YOUR TASK:
Leave out the pictures and restate the rest of the data exactly.
[DATASET EXCERPT]
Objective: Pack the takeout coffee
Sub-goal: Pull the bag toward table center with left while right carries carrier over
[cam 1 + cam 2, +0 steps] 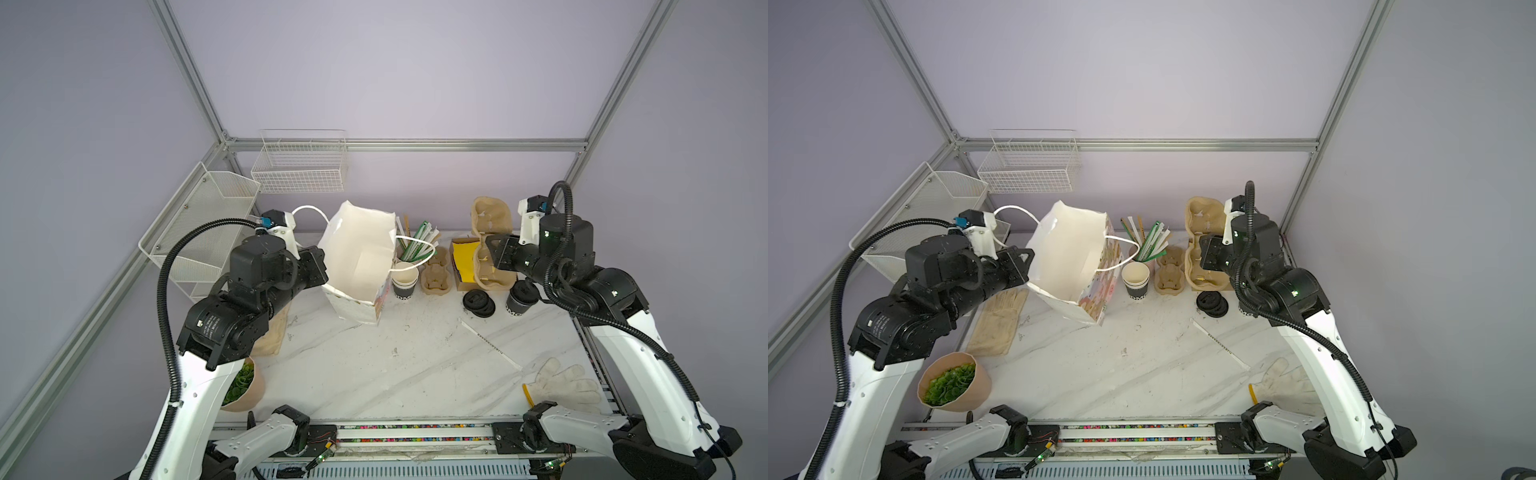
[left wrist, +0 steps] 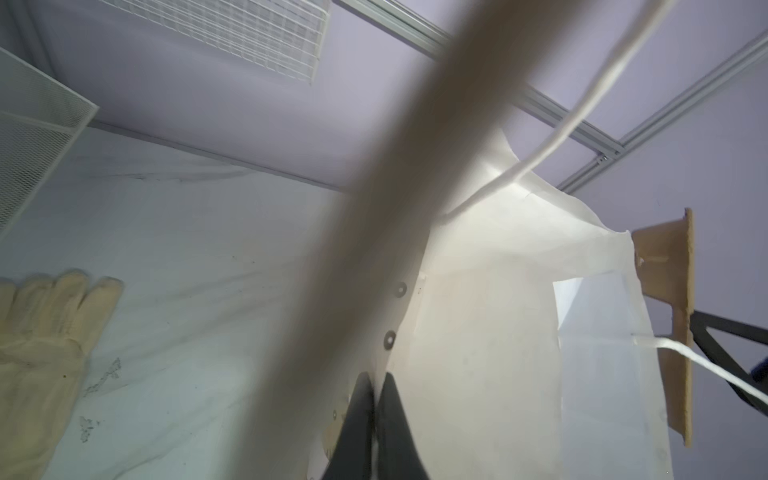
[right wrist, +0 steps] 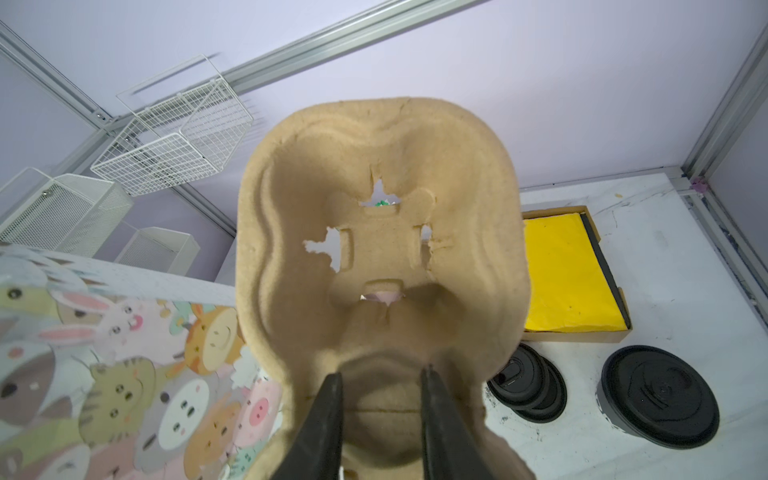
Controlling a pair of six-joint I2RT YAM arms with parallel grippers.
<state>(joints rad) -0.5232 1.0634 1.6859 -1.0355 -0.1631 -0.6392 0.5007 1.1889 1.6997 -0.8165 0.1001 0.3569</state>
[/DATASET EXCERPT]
ANSWER TO THE EXERCISE:
Objective: Pack the takeout coffee
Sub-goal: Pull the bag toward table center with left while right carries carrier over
[cam 1 + cam 2, +0 steps] 
[left wrist, +0 steps] 
[right wrist, +0 steps] 
Controlling a pair of six-joint I2RT YAM arms with parallel grippers.
<state>(joints rad) -0.5232 1.0634 1.6859 -1.0355 -0.1631 -0.6392 0.5007 1.1889 1.6997 -0.8165 0.1001 0.3569</state>

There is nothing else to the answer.